Task to complete:
Only the lines from the first line of the data through the line containing "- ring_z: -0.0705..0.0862" belong in the answer, transcribed exactly; pictures do not.

+++ Data extract +++

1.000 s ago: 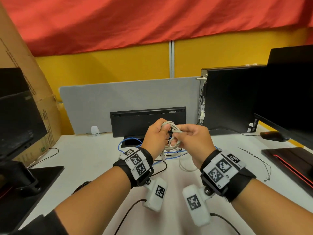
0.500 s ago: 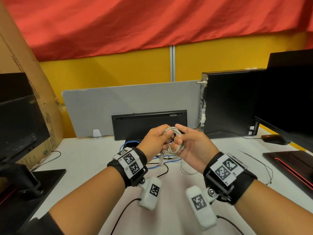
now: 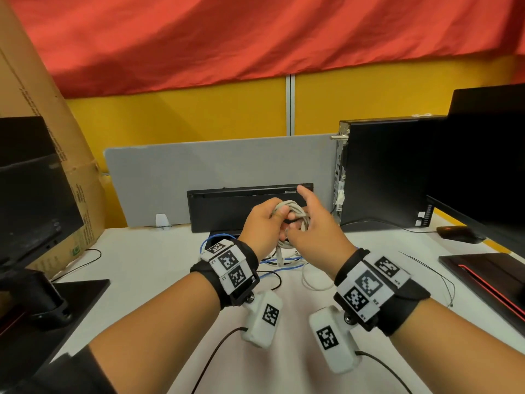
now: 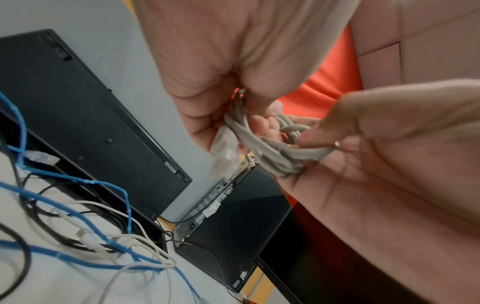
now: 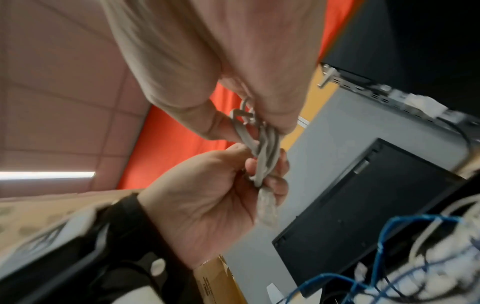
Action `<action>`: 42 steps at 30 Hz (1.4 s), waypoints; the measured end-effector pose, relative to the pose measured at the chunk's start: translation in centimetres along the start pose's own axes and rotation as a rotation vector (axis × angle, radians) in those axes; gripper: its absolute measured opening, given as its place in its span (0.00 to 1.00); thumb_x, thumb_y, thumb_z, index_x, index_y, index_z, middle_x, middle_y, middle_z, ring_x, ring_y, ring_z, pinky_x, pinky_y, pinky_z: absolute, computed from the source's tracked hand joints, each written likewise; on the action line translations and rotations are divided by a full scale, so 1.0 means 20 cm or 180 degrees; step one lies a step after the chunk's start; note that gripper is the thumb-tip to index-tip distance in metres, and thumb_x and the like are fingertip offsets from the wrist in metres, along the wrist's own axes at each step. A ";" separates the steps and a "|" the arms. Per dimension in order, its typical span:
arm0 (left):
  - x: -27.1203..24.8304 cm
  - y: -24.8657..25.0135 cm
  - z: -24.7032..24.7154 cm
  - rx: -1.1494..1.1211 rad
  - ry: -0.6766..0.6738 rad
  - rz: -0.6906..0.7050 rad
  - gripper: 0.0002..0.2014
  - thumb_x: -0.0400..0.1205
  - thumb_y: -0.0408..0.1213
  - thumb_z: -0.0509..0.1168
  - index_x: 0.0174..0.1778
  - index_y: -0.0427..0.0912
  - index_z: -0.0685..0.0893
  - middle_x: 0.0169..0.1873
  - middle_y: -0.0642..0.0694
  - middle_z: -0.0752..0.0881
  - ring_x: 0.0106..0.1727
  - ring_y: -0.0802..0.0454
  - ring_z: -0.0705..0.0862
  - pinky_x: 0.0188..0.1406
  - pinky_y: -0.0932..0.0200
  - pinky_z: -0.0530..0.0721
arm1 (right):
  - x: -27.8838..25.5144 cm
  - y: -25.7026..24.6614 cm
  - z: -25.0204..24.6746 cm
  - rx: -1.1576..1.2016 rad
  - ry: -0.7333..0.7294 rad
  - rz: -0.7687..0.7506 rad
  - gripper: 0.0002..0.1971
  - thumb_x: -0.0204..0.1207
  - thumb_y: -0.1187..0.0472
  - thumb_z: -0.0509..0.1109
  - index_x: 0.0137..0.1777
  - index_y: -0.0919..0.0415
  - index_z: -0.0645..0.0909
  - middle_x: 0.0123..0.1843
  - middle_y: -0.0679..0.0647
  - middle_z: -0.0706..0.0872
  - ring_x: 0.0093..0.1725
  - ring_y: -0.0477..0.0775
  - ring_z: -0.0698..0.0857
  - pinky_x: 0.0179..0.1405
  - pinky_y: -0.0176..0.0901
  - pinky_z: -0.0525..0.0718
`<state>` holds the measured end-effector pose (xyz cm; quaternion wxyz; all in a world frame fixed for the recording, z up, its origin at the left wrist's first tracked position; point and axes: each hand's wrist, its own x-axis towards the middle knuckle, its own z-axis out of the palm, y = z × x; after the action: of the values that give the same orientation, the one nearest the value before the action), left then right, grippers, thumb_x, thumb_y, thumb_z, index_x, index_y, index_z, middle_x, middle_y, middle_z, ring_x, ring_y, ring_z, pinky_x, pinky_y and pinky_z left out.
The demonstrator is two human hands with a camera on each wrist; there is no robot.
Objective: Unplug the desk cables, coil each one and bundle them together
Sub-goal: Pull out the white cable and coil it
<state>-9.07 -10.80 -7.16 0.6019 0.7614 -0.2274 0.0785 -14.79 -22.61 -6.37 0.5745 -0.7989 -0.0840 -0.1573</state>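
A grey cable wound into a small coil hangs above the desk between both hands. My left hand grips the coil's left side in its curled fingers. My right hand pinches the right side between thumb and lower fingers, its index finger pointing straight out. The left wrist view shows the coil with a clear plug dangling below it. In the right wrist view the coil runs between both hands. A blue cable and a white cable lie tangled on the desk beneath.
A black keyboard leans on the grey divider behind the hands. A black PC tower stands at right with a monitor and mouse. Another monitor and a cardboard box stand at left.
My right hand's index finger has straightened and lifted off the coil. Both hands still keep hold of the grey cable at about the same spot.
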 end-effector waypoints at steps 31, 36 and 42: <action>0.02 -0.07 -0.16 -0.0531 0.1049 -0.0738 0.14 0.89 0.39 0.55 0.41 0.41 0.81 0.25 0.49 0.72 0.25 0.55 0.69 0.26 0.60 0.72 | -0.10 -0.02 0.07 -0.1636 -0.0563 -0.0908 0.16 0.78 0.54 0.71 0.32 0.64 0.82 0.29 0.58 0.85 0.31 0.57 0.82 0.36 0.48 0.84; 0.02 -0.06 -0.18 -0.0847 0.1065 -0.0870 0.14 0.89 0.39 0.55 0.39 0.40 0.79 0.25 0.49 0.68 0.25 0.55 0.66 0.26 0.59 0.70 | -0.10 0.02 0.07 -0.1788 -0.0654 -0.1010 0.18 0.79 0.54 0.70 0.30 0.63 0.79 0.26 0.54 0.81 0.27 0.53 0.76 0.34 0.46 0.80; 0.00 -0.04 -0.15 -0.1292 0.1028 -0.1054 0.13 0.89 0.38 0.55 0.43 0.39 0.81 0.25 0.48 0.65 0.26 0.55 0.63 0.26 0.59 0.67 | -0.10 0.08 0.09 -0.1850 -0.0748 -0.0808 0.19 0.79 0.55 0.70 0.29 0.66 0.78 0.25 0.57 0.80 0.24 0.51 0.77 0.30 0.41 0.78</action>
<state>-8.31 -7.71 -7.06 0.7747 0.6300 -0.0127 0.0524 -15.93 -21.25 -9.04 0.2849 -0.9251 -0.2000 -0.1517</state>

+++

Answer space:
1.000 s ago: 
0.500 s ago: 
now: 
now: 
now: 
Action `<action>`: 42 steps at 30 Hz (1.4 s), waypoints; the measured end-effector pose, relative to the pose measured at the chunk's start: translation in centimetres along the start pose's own axes and rotation as a rotation vector (axis × angle, radians) in those axes; gripper: its absolute measured opening, given as its place in its span (0.00 to 1.00); thumb_x, thumb_y, thumb_z, index_x, index_y, index_z, middle_x, middle_y, middle_z, ring_x, ring_y, ring_z, pinky_x, pinky_y, pinky_z: absolute, computed from the source's tracked hand joints, each written likewise; on the action line translations and rotations are divided by a full scale, so 1.0 means 20 cm or 180 degrees; step one lies a step after the chunk's start; note that gripper is the thumb-tip to index-tip distance in metres, and thumb_x and the like are fingertip offsets from the wrist in metres, along the wrist's own axes at each step. A ";" separates the steps and a "|" the arms. Per dimension in order, its typical span:
arm0 (left):
  - x: -27.1203..24.8304 cm
  - y: -24.8657..25.0135 cm
  - z: -24.7032..24.7154 cm
  - rx: -1.1494..1.1211 rad
  - ry: -0.6766..0.6738 rad
  - rz: -0.6906..0.7050 rad
  - gripper: 0.0002..0.2014
  - thumb_x: -0.0400..0.1205
  - thumb_y: -0.0408..0.1213
  - thumb_z: -0.0509..0.1168
  - index_x: 0.0174..0.1778
  - index_y: -0.0427..0.0912
  - index_z: -0.0685..0.0893
  - middle_x: 0.0169..0.1873
  - middle_y: -0.0642..0.0694
  - middle_z: -0.0752..0.0881
  - ring_x: 0.0106..0.1727
  - ring_y: -0.0802..0.0454
  - ring_z: -0.0705..0.0862

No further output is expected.